### WHAT THIS TASK INVOLVES
The material must be repeated exactly, with every line intact.

________

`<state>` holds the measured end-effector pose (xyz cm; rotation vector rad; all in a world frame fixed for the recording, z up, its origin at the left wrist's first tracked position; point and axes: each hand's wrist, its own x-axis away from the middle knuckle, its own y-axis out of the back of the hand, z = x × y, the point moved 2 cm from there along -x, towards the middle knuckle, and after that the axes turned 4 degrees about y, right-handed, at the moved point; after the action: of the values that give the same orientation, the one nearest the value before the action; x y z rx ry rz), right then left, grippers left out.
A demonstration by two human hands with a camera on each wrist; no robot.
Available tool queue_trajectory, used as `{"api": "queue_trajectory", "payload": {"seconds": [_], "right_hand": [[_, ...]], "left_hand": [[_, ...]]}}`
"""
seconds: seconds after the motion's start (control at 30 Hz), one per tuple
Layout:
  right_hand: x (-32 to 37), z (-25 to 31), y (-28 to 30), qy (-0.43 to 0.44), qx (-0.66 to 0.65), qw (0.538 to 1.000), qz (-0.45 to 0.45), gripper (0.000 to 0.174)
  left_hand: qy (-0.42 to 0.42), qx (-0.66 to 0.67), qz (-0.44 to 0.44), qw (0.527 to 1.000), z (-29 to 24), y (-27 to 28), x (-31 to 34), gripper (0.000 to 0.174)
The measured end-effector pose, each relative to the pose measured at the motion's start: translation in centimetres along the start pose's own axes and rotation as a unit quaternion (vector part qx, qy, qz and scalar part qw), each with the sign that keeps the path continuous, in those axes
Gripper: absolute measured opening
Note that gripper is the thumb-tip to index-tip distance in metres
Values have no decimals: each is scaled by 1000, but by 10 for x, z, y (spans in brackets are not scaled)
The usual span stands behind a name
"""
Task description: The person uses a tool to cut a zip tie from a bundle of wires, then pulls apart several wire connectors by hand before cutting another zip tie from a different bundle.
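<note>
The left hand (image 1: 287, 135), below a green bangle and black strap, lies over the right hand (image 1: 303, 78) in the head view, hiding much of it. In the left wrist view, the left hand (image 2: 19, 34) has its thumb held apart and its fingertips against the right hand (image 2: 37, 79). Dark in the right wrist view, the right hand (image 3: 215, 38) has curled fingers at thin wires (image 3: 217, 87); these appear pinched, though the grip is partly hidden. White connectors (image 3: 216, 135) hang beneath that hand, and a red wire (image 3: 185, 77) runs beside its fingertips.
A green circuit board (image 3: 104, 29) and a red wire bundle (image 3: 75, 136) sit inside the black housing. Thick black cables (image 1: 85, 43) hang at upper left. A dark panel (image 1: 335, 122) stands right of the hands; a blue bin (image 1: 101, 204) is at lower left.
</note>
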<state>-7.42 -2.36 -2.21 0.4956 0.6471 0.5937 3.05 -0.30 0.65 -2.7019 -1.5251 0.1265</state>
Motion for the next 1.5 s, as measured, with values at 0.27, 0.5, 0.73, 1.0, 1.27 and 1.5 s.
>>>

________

### WRITTEN RESPONSE
`<state>` holds the measured end-effector pose (xyz cm; rotation vector rad; all in a world frame fixed for the recording, z up, its origin at the left wrist's first tracked position; point and axes: each hand's wrist, its own x-axis away from the middle knuckle, its own y-axis out of the back of the hand, z = x × y, the point moved 2 cm from there along -x, towards the middle knuckle, and after that the axes turned 4 degrees about y, right-handed, at the moved point; after the action: of the values that give the same orientation, the one nearest the value before the action; x y z rx ry rz), right then left, grippers left out.
A demonstration by two human hands with a camera on each wrist; no robot.
Available tool queue_trajectory, used as `{"api": "queue_trajectory", "payload": {"seconds": [_], "right_hand": [[_, ...]], "left_hand": [[_, ...]]}}`
"""
seconds: seconds after the motion's start (control at 30 Hz), one per tuple
Layout:
  right_hand: x (-32 to 37), z (-25 to 31), y (-28 to 30), qy (-0.43 to 0.44), qx (-0.66 to 0.65), qw (0.538 to 1.000), qz (-0.45 to 0.45), gripper (0.000 to 0.174)
  left_hand: qy (-0.42 to 0.42), qx (-0.66 to 0.67), qz (-0.44 to 0.44), qw (0.527 to 1.000), z (-29 to 24), y (-27 to 28), x (-31 to 34), gripper (0.000 to 0.174)
The measured end-effector pose, each relative to the pose measured at the motion's start: translation in centimetres along the start pose's own axes and rotation as a unit quaternion (vector part qx, qy, qz and scalar part qw), each with the sign that keeps the path continuous, in those axes
Gripper: absolute measured opening
Note that gripper is the thumb-tip to index-tip distance in metres
Values have no decimals: each is scaled by 1000, but by 10 for x, z, y (spans in brackets are not scaled)
The usual span stands behind a name
"""
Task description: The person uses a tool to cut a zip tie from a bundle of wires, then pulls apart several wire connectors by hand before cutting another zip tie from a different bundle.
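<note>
The left hand (image 1: 287, 135), below a green bangle and black strap, lies over the right hand (image 1: 303, 78) in the head view, hiding much of it. In the left wrist view, the left hand (image 2: 19, 34) has its thumb held apart and its fingertips against the right hand (image 2: 37, 79). Dark in the right wrist view, the right hand (image 3: 215, 38) has curled fingers at thin wires (image 3: 217, 87); these appear pinched, though the grip is partly hidden. White connectors (image 3: 216, 135) hang beneath that hand, and a red wire (image 3: 185, 77) runs beside its fingertips.
A green circuit board (image 3: 104, 29) and a red wire bundle (image 3: 75, 136) sit inside the black housing. Thick black cables (image 1: 85, 43) hang at upper left. A dark panel (image 1: 335, 122) stands right of the hands; a blue bin (image 1: 101, 204) is at lower left.
</note>
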<state>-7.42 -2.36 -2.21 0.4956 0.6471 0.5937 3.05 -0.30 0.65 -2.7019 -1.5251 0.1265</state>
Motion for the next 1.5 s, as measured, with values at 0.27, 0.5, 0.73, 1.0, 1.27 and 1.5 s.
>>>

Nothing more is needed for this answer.